With the focus in the Nation’s Capitol on immigration reform, concerns abound about border security and about the fate of the 11.1 million undocumented immigrants residing in the U.S.  But the current debates have focused little on the 4.5 million citizen children of undocumented parents who will also be greatly affected by the legislative outcome.  A new report highlights the damaging impacts on the health of these children resulting from the precarious legal status of one or more of their parents.  Children with undocumented parents live with anxiety about whether their family can stay together in the future.  Many who experience the loss of a parent also suffer from poverty, reduced access to food and health care, and limited educational opportunities.  The report describes the behavioral and mental health problems that arise when a parent is actually arrested, detained, or deported.

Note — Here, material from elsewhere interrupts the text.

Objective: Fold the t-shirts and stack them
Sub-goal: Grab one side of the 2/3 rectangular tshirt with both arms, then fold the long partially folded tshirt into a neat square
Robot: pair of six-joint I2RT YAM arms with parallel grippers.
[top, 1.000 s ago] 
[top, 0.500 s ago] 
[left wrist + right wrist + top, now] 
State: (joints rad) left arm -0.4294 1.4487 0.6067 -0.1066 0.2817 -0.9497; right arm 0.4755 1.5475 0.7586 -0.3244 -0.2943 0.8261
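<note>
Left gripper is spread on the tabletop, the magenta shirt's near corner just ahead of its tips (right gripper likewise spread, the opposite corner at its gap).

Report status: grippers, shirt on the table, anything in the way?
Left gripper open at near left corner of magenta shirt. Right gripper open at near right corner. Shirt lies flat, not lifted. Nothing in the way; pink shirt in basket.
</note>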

The report, “Family Unity, Family Health:  How Family-Focused Immigration Reform Will Mean Better Health for Children and Families,” by Human Impact Partners (HIP),  states that an estimated 600,000 children, 150,000 in the last year alone, have been separated from one or both parents by the current U.S. detain-and-deport policies.   The HIP group, using a survey and focus groups and reporting on other studies as well, finds effects on these children of fear, anxiety, insecurity, depression, withdrawal, inability to focus, and acting out.  The authors predict that if policies resulting in arrest, detention and deportation do not change, more than 153,000 U.S. citizen children could have a parent taken away from them each year.  The projected impacts on health include:

  • 43,000 U.S. citizen children will experience a decline in their health status after a change in household income resulting from detention/deportation,
  • the remaining adult partner will likely experience poorer health and a shorter lifespan
  • absence of the primary household earner could result in over 125,000 children living in a food-insufficient household.

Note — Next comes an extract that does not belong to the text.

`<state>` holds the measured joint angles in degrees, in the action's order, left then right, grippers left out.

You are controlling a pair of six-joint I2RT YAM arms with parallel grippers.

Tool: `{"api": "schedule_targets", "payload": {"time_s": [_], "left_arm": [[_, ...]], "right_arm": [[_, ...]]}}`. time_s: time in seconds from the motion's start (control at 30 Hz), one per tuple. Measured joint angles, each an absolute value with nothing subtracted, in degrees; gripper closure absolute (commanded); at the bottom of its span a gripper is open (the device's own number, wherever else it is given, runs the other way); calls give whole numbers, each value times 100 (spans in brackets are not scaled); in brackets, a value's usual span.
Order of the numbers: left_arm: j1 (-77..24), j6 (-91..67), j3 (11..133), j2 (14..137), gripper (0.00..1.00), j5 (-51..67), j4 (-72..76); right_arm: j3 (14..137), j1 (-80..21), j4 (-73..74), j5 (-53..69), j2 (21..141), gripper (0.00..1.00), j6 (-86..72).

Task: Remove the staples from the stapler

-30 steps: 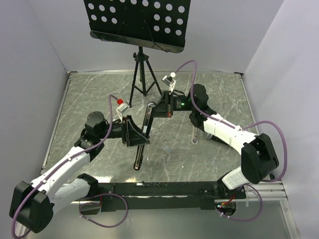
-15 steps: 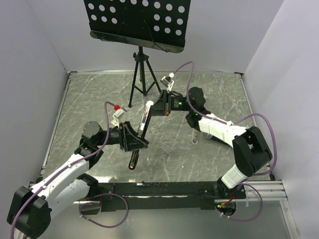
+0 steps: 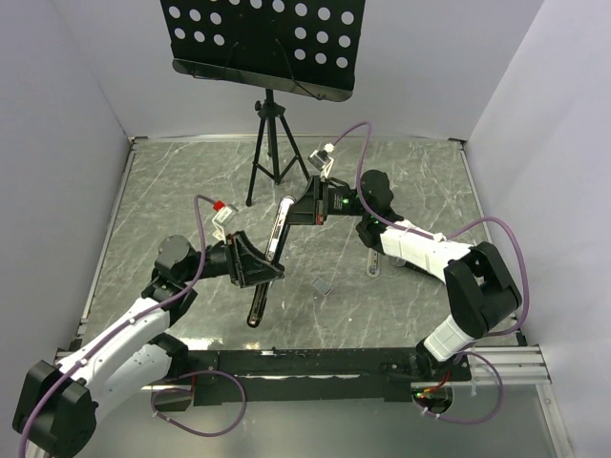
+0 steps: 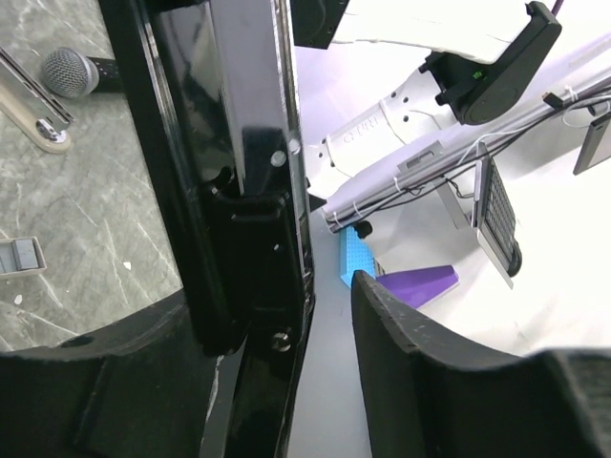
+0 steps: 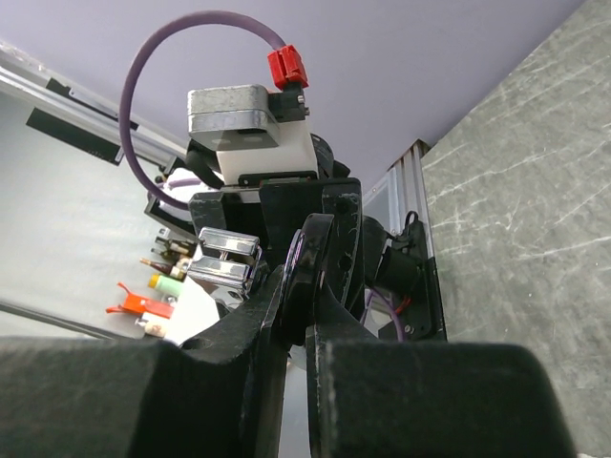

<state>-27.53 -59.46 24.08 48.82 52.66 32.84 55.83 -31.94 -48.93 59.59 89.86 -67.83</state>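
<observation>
two holds needed: your right fingers (image 5: 420,401) pinch the stiff, glossy stapler (image 3: 279,234) at top; left fingers (image 4: 430,372) stand wide, grip its base.

The left arm (image 3: 124,336) and right arm (image 3: 420,250) wear white shells between chunky black joints, and each is trailed by a looping purple cable (image 3: 496,227). The left gripper (image 3: 267,271) and right gripper (image 3: 292,212) are black. The left one carries a silver-grey camera box (image 5: 234,114) with a red cable plug (image 5: 287,67), and a green light (image 3: 342,201) glows on the right one.
</observation>
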Motion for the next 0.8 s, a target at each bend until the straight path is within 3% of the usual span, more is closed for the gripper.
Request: {"api": "schedule_targets", "payload": {"time_s": [0.2,0.5,0.7,0.8], "left_arm": [[-2753,-6040,2248,4716,48,5107,3371],[-2759,-6276,2174,4713,42,5009,3573],[-2759,-6549,2137,4912,52,4982,3927],[-2759,-6694,2064,4974,69,4958,4145]], "right_arm": [[5579,-3197,-4897,5961,8982,100,-6792],[5454,-3194,-5094,5935,8980,100,-6860],[5391,-3194,-5078,5935,8892,100,-6812],[5391,-3194,-5076,5940,8875,100,-6807]]}}
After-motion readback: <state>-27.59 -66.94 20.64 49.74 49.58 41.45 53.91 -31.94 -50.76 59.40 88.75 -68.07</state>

Children are affected when experiencing detention and deportation of others in the community even if not in their own family.  Even the fear of family separation due to lack of legal status has profound impacts on health.  A greater proportion of undocumented parents than documented parents report high levels of fear and stress-related disorders among their children.  Children of undocumented immigrants suffer poorer health and lower use of health care than children of citizens.  Almost 40 percent did not see a doctor in the past year.  These children will finish fewer years of school.

Citing other studies, the report confirms the barriers undocumented parents face in seeking out health care and other public assistance, even when one or more of their children are eligible.  The authors also offer powerful reminders of why this matters:  childhood is a formative time that establishes patterns and precursors to adult health and vitality, which then carry over to the well-being of future generations.

Among the report’s many policy recommendations, several stand out as arising directly and clearly from the research findings:  repeal mandatory detention laws and assess detention cases on an individual basis, provide a path to citizenship that is affordable and expedient, and allow legalizing immigrants access to health insurance coverage and other safety net services.  How many more children will fall through the cracks of our nation’s broken immigration system before policymakers take action?